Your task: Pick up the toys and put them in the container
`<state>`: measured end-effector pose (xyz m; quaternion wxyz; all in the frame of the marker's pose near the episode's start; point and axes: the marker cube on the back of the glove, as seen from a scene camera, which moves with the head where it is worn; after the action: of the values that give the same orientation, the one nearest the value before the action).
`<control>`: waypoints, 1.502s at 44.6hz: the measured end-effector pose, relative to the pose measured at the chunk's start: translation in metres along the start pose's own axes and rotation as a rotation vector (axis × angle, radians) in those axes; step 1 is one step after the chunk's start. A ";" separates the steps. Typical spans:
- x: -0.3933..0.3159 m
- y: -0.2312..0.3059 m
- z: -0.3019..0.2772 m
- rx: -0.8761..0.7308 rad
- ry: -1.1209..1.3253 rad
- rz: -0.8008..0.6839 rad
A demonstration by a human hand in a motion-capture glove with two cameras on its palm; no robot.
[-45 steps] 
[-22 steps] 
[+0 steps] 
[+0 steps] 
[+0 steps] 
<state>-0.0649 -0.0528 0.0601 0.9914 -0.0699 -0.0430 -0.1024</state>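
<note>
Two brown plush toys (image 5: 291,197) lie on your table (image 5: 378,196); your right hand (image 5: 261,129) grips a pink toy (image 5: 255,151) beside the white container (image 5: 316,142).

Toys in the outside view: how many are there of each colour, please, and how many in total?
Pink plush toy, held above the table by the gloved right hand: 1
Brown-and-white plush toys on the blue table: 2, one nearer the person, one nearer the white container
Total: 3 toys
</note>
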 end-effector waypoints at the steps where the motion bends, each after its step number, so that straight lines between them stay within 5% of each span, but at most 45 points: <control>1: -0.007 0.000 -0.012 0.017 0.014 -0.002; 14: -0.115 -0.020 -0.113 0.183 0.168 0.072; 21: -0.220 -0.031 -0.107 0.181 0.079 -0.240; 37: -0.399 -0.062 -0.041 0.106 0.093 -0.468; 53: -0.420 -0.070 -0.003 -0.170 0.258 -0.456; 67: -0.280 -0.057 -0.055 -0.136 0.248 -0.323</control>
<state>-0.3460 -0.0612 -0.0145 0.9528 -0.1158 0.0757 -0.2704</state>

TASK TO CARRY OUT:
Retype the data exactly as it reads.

TASK RESPONSE:
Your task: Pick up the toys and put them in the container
`<state>`: measured end-effector pose (xyz m; quaternion wxyz; all in the frame of the marker's pose near the episode's start; point and axes: the marker cube on the back of the glove, as seen from a scene camera, which moves with the head where it is worn; after the action: of the values that give the same orientation, the one nearest the value before the action).
`<control>`: waypoints, 1.502s at 44.6hz: the measured end-effector pose, relative to the pose measured at the chunk's start: translation in metres along the start pose's own axes and rotation as a rotation vector (axis × angle, radians) in those axes; step 1 is one step after the chunk's start. A ";" separates the steps. Typical spans:
- x: -0.3933..0.3159 m
- y: -0.2312..0.3059 m
- z: -0.3019..0.2772 m
- rx: -0.8761..0.7308 rad
- ry: -1.1209..1.3253 rad
- rz: -0.8008..0.6839 rad
A demonstration by a human hand in a motion-capture glove with two cameras on its palm; no robot.
[-45 steps] 
[-22 steps] 
[+0 steps] 
[+0 steps] 
[+0 steps] 
<state>-0.0649 -0.0528 0.0601 0.9914 -0.0699 -0.0430 -0.1024</state>
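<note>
Two brown plush toys (image 5: 291,197) lie on your table (image 5: 378,196); your right hand (image 5: 261,129) grips a pink toy (image 5: 255,151) beside the white container (image 5: 316,142).

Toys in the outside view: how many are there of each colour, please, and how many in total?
Pink plush toy, held above the table by the gloved right hand: 1
Brown-and-white plush toys on the blue table: 2, one nearer the person, one nearer the white container
Total: 3 toys
</note>
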 end-effector waypoints at the steps where the motion bends, each after its step number, so that straight lines between them stay within 5% of each span, but at most 45 points: <control>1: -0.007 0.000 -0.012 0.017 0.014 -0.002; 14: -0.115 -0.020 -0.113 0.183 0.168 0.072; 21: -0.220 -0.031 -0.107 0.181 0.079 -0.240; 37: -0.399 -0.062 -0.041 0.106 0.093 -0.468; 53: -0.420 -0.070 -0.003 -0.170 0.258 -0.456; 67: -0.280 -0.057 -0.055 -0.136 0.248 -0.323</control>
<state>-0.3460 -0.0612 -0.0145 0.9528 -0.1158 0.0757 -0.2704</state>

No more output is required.